Although Sprint executives hinted recently that any outsourcing move would not be imminent, the carrier is under increasing pressure to accelerate its cost cutting moves and improve its dismal run of quarterly results. The report that the deal has actually been signed came from a reputable source, Swedishbusiness weekly Affarsvarlden, and if the paper is correct, Ericsson will take over the management of all Sprint's networks.
This would be one of the Swedish giant's largest ever deals and a major boost to its strategy of increasing its business in outsourcing and hosted services, as its equipment market commoditizes and comes under price pressure from Huawei. Ericsson leads the market in carrier outsourcing, but many of its successes have come from emerging markets like India, or in its western European heartland - a big win in north America would support another of its key growth strategies, to increase its presence in that region, especially at the expense of the suffering native vendors, Nortel and Motorola.
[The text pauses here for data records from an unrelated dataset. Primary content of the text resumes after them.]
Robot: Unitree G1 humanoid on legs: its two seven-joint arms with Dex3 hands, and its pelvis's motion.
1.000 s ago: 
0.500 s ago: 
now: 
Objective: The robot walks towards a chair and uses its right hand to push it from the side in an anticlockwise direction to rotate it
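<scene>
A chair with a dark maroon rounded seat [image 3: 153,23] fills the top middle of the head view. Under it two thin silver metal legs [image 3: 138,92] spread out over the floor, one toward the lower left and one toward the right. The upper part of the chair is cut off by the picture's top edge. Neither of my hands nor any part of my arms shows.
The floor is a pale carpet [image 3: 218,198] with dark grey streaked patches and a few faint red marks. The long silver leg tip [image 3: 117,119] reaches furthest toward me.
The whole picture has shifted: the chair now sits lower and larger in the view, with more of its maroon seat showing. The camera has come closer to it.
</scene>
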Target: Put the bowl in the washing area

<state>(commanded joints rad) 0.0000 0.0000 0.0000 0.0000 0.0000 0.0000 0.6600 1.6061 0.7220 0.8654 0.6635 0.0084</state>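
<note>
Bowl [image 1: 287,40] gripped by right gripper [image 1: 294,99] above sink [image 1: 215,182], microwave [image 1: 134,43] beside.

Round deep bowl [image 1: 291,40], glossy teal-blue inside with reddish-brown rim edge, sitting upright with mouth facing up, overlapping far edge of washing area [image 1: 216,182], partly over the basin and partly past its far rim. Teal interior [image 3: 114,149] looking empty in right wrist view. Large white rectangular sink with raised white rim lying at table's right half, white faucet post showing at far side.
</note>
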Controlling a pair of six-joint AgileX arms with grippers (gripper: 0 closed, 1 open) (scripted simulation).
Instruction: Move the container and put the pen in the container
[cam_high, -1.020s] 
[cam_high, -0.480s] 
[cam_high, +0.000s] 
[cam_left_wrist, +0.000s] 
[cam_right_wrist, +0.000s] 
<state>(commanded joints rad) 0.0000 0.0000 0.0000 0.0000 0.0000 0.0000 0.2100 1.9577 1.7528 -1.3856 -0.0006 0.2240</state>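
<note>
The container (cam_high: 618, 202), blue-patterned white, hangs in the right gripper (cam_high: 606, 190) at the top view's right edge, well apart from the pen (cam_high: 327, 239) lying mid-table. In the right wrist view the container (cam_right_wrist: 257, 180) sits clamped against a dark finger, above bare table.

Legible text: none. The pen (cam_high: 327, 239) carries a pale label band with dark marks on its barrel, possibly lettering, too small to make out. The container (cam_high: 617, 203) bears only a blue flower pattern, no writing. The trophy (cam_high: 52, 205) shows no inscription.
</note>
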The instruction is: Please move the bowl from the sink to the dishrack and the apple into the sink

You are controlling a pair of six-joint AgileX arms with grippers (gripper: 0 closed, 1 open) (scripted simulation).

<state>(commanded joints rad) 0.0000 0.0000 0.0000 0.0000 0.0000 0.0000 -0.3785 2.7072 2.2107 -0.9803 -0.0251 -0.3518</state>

The award would also highlight a more general trend in the wireless industry - to look for operational and services excellence from suppliers, rather than specific technologies. In many ways, Ericsson is a counter-intuitive choice since it has no experience in selling or running either CDMA or iDEN networks, and little knowledge of dealing with Sprint. But the Swedish firm has been arguing for some time that the individual technology is the least important factor in running a network effectively, and its other advantages, such as strong track record and financial stability, will have weighed heavily with Sprint, especially when set against the turmoil in most of Sprint's incumbent suppliers, even Alcatel-Lucent.
Sprint has been looking to cut costs radically as its customer base shrinks, cutting 8,000 jobs and closing or outsourcing some call centers. Earlier this year, the Kansas City Business Journal speculated that the Ericsson deal would involve the transfer, or 'rebadging', of up to 7,000 Sprint staff to Ericsson, saving about $500m.
Former Ericsson executive Sven-Christer Nilsson joined the Sprint board last November, prompting the first rumors of a 'rebadging' strategy. Nilsson was actually CEO of Ericsson for 15 months in 1998-1999, though Sprint is unlikely to dwell on that fact, since he resigned after failing to implement restructuring moves that were badly needed at that time, when Ericsson was in crisis.